◆ **DESCRIPTION OF THE TASK**
Given the listing below, reproduce all of it exactly.

╔══

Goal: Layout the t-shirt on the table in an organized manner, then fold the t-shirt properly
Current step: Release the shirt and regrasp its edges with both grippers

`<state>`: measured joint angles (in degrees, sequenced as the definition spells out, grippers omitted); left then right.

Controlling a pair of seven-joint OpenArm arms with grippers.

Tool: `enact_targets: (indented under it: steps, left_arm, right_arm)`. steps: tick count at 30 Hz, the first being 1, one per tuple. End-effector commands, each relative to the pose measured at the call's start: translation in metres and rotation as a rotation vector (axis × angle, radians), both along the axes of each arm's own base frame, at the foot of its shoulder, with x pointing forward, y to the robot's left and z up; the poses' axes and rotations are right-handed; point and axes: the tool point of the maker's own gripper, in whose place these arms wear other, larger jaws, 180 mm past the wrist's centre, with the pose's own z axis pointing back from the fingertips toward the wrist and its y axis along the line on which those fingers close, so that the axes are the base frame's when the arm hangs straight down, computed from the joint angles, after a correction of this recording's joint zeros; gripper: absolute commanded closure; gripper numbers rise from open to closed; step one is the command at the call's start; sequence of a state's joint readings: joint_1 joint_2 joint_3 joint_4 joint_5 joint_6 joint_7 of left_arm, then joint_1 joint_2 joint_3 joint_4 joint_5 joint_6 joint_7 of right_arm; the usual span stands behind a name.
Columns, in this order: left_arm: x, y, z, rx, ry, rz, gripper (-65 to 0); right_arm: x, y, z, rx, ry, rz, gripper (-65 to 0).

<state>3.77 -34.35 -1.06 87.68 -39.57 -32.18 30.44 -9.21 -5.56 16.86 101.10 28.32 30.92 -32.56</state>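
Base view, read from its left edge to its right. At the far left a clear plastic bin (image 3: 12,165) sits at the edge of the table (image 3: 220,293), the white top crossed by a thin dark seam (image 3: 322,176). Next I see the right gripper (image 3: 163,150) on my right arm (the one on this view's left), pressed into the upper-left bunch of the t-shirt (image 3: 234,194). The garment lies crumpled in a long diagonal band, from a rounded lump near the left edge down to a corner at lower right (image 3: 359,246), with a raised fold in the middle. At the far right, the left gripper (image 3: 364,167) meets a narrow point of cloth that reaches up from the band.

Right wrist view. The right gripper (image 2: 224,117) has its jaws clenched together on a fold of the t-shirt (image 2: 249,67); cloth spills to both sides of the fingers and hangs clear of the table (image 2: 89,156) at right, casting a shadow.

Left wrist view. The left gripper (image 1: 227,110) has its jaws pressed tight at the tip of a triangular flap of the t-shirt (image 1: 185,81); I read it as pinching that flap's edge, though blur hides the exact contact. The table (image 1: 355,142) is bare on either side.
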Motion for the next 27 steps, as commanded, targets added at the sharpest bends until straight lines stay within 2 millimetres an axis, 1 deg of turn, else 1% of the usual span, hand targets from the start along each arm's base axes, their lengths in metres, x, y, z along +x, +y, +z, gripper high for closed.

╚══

◆ **REPLY**
Goal: Layout the t-shirt on the table in an organized manner, then fold the t-shirt properly
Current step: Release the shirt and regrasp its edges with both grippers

`<state>`: measured joint angles (in degrees, sequenced as the definition spells out, grippers omitted); left then right.

Controlling a pair of seven-joint OpenArm arms with grippers.

Tool: `enact_targets: (indented under it: steps, left_arm, right_arm)`. steps: tick count at 30 Hz, the first being 1, one per tuple. End-effector commands, each relative to the pose measured at the call's start: translation in metres and rotation as a rotation vector (axis × angle, radians), both along the axes of each arm's own base frame, at the foot of its shoulder, with x pointing forward, y to the robot's left and z up; the poses' axes and rotations are right-handed; point and axes: the tool point of the maker's own gripper, in whose place these arms wear other, larger jaws, 180 mm past the wrist's centre, with the pose's own z axis pointing back from the fingertips toward the wrist and its y axis along the line on which those fingers close, so that the axes are the base frame's when the arm hangs straight down, computed from the joint angles, after a correction of this recording's joint zeros; gripper: absolute commanded closure; gripper numbers rise from open to closed; step one is the command at the call's start; sequence of a state's joint readings: joint_1 joint_2 joint_3 joint_4 joint_5 joint_6 joint_7 of left_arm, then joint_1 joint_2 joint_3 joint_4 joint_5 joint_6 joint_7 of right_arm; the usual span stands behind a name.
Columns, in this order: left_arm: x, y, z, rx, ry, rz, gripper (-65 to 0); right_arm: x, y, z, rx, ry, rz, gripper (-65 to 0).

<state>3.77 -34.35 -1.06 87.68 -39.57 -32.18 30.44 -9.21 -5.56 16.86 101.10 28.32 30.92 -32.56</state>
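Base view, read from its left edge to its right. At the far left a clear plastic bin (image 3: 12,165) sits at the edge of the table (image 3: 220,293), the white top crossed by a thin dark seam (image 3: 322,176). Next I see the right gripper (image 3: 163,150) on my right arm (the one on this view's left), pressed into the upper-left bunch of the t-shirt (image 3: 234,194). The garment lies crumpled in a long diagonal band, from a rounded lump near the left edge down to a corner at lower right (image 3: 359,246), with a raised fold in the middle. At the far right, the left gripper (image 3: 364,167) meets a narrow point of cloth that reaches up from the band.

Right wrist view. The right gripper (image 2: 224,117) has its jaws clenched together on a fold of the t-shirt (image 2: 249,67); cloth spills to both sides of the fingers and hangs clear of the table (image 2: 89,156) at right, casting a shadow.

Left wrist view. The left gripper (image 1: 227,110) has its jaws pressed tight at the tip of a triangular flap of the t-shirt (image 1: 185,81); I read it as pinching that flap's edge, though blur hides the exact contact. The table (image 1: 355,142) is bare on either side.
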Motion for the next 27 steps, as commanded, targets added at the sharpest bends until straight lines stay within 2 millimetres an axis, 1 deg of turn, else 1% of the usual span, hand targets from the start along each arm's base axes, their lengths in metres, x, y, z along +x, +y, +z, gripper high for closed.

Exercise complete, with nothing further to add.